Leaving the pictures aside, transcribe the data below exactly.

==== DATA BELOW ====

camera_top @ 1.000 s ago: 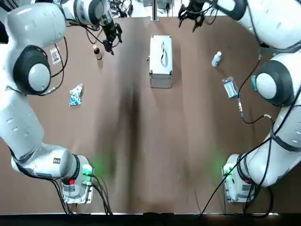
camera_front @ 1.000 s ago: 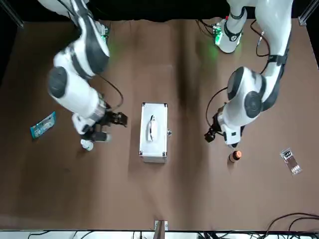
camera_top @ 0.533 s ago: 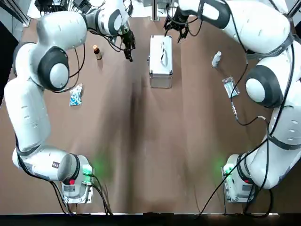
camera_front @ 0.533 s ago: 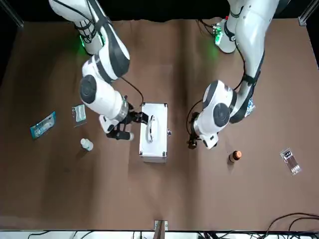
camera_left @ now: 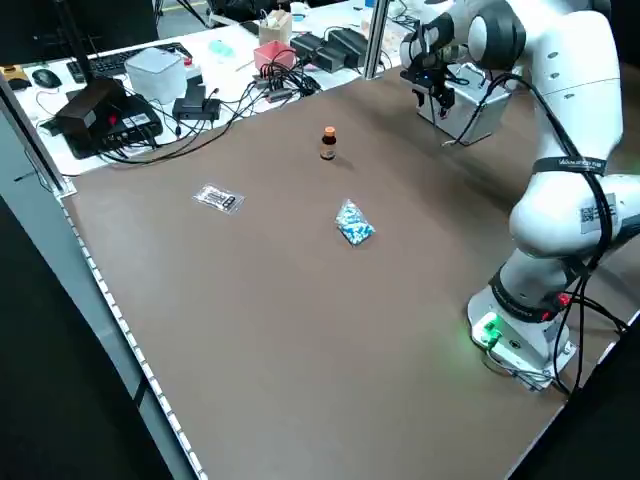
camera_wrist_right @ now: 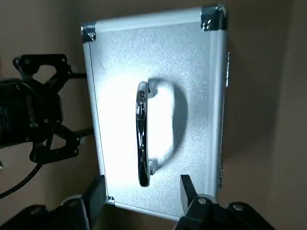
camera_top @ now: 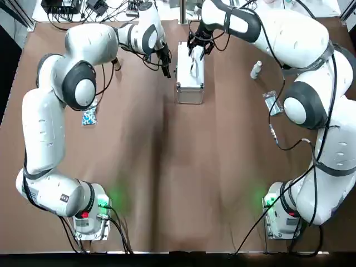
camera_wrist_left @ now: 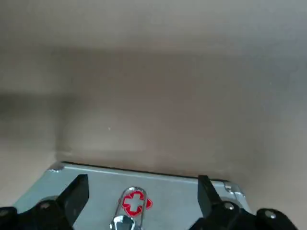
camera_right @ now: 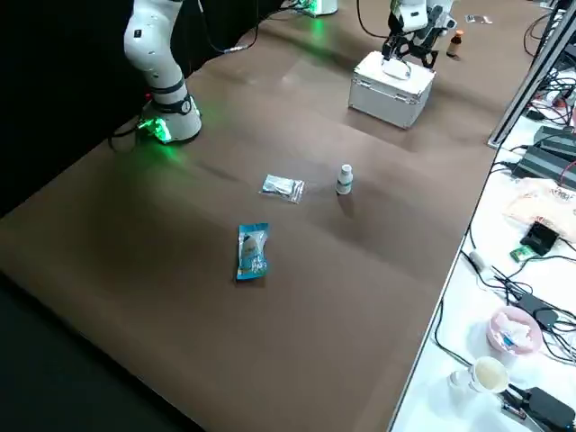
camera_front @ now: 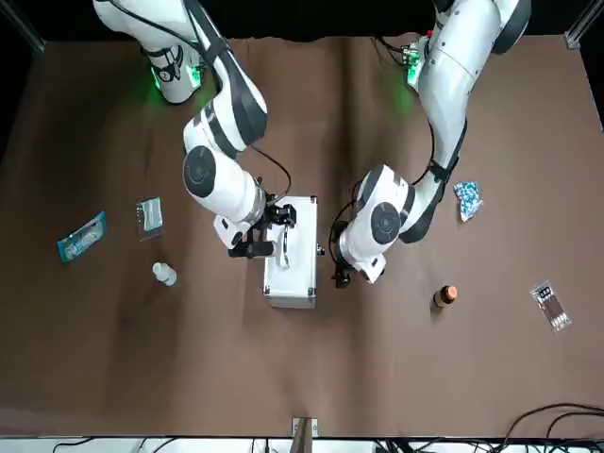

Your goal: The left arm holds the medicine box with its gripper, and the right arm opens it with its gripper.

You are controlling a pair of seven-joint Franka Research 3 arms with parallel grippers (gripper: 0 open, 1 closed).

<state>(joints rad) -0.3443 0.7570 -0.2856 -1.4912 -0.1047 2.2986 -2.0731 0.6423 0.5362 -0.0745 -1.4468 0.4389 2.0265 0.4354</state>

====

ANSWER TO THE PROBLEM:
camera_top @ 1.000 s ago: 
camera_front @ 1.000 s ago: 
camera_top @ 0.533 s ago: 
camera_front @ 0.533 s ago: 
camera_left @ now: 
camera_wrist_right @ now: 
camera_top @ now: 
camera_wrist_left @ now: 
camera_right @ now: 
camera_front @ now: 

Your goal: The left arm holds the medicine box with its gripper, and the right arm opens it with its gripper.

You are controlling a pair of seven-joint Franka Research 3 arms with parallel grippers (gripper: 0 open, 1 closed).

<state>(joints rad) -0.3443 0.7570 -0.2856 -1.4912 -0.1047 2.2986 -2.0731 0.6423 0.5362 -0.0745 -1.4468 0.4389 2.0265 0.4354</state>

Work on this exercise is finished.